PROBLEM: Where the records below show the word "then" in a line, please copy that line.

Stored data:
-------------------------
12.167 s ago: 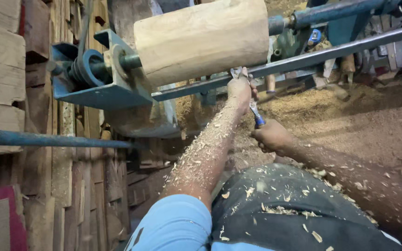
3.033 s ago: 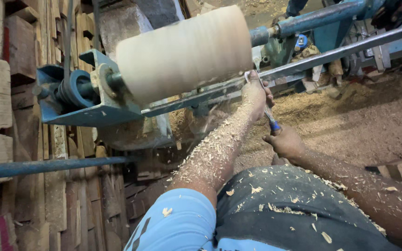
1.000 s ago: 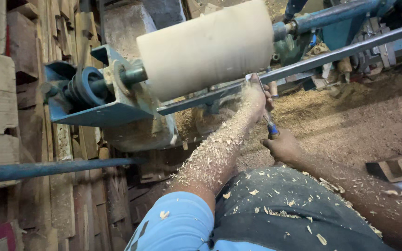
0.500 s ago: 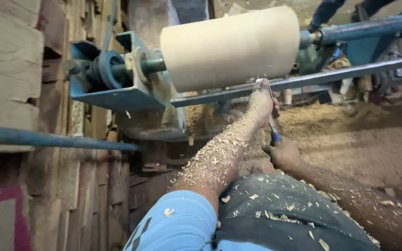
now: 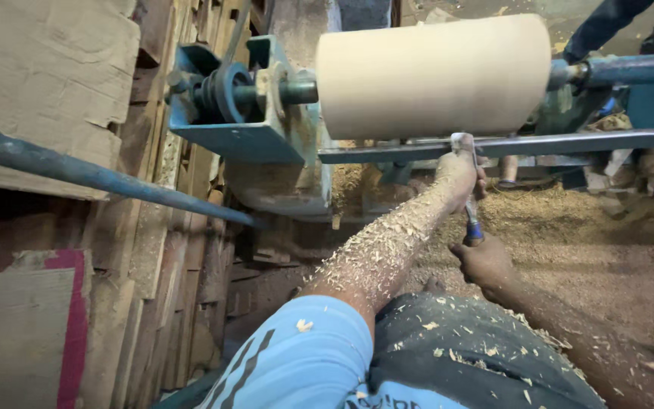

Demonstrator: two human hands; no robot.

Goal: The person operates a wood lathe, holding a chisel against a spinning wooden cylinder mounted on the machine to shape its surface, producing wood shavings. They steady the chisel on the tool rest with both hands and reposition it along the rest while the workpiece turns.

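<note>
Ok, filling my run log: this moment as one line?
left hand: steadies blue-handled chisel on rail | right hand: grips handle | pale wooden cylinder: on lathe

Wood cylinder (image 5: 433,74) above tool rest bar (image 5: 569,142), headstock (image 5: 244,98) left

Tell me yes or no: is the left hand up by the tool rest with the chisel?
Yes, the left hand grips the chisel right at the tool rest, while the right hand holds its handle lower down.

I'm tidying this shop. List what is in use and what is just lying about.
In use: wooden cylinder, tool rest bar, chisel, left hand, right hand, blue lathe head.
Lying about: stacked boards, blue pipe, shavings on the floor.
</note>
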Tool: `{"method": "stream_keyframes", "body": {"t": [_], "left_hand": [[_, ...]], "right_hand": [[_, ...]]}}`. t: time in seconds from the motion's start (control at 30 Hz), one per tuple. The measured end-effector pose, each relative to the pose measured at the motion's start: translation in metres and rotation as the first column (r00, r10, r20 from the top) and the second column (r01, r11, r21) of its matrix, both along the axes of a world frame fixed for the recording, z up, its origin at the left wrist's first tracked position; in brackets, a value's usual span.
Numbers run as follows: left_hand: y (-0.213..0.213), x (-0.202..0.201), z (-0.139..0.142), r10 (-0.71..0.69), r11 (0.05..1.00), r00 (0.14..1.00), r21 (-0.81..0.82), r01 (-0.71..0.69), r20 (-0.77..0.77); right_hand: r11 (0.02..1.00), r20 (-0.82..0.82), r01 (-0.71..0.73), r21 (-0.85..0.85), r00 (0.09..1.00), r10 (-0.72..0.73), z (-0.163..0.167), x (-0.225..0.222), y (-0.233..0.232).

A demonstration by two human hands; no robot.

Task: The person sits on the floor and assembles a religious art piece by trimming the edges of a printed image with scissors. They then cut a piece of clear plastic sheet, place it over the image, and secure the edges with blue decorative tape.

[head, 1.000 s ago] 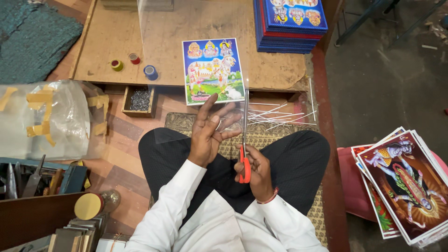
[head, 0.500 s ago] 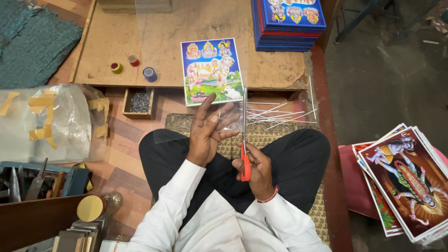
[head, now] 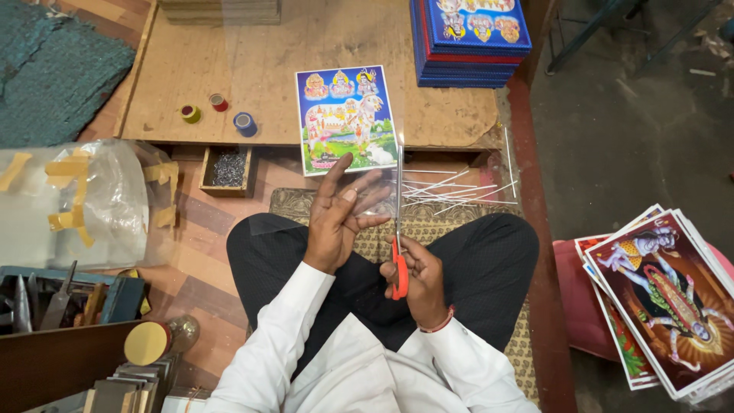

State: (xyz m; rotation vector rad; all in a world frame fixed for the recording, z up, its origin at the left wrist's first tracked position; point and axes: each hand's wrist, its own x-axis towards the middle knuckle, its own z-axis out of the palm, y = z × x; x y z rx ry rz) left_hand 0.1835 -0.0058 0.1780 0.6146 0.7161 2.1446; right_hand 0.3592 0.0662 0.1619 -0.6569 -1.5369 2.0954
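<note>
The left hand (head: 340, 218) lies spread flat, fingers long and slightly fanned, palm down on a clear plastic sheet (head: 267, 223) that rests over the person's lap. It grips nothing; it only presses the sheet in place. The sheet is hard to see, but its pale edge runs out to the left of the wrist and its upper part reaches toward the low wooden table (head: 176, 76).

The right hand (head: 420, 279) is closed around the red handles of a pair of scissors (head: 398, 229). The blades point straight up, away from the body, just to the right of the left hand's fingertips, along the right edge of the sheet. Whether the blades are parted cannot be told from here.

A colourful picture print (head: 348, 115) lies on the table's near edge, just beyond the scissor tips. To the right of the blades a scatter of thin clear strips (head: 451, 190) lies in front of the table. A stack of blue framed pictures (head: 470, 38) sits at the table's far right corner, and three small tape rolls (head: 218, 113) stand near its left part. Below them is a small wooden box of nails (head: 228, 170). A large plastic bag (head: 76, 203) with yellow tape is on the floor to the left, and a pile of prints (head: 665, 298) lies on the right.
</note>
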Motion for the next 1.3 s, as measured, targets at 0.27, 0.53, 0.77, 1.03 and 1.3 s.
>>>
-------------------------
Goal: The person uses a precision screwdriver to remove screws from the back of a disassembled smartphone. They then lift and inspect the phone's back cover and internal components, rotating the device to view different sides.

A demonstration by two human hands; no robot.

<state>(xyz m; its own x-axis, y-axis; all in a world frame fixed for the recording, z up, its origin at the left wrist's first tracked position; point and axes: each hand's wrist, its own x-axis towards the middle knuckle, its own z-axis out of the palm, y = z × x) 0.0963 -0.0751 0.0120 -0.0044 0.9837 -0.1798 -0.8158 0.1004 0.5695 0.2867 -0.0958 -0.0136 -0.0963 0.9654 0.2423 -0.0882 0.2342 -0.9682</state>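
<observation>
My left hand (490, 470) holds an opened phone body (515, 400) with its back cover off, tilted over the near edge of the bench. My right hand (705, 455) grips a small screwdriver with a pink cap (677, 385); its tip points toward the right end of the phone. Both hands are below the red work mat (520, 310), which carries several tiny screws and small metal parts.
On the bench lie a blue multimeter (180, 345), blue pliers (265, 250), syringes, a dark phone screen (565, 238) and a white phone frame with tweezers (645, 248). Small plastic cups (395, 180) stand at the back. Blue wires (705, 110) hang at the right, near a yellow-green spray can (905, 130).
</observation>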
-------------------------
YOUR SOLUTION:
Task: The person sits on the floor and assembles a religious art piece by trimming the edges of a printed image with scissors. They then cut a piece of clear plastic sheet, place it over the image, and secure the edges with blue decorative tape.
Goal: The person uses a precision screwdriver to remove screws from the back of a disassembled smartphone. They then lift and inspect the phone's back cover and internal components, rotating the device to view different sides.

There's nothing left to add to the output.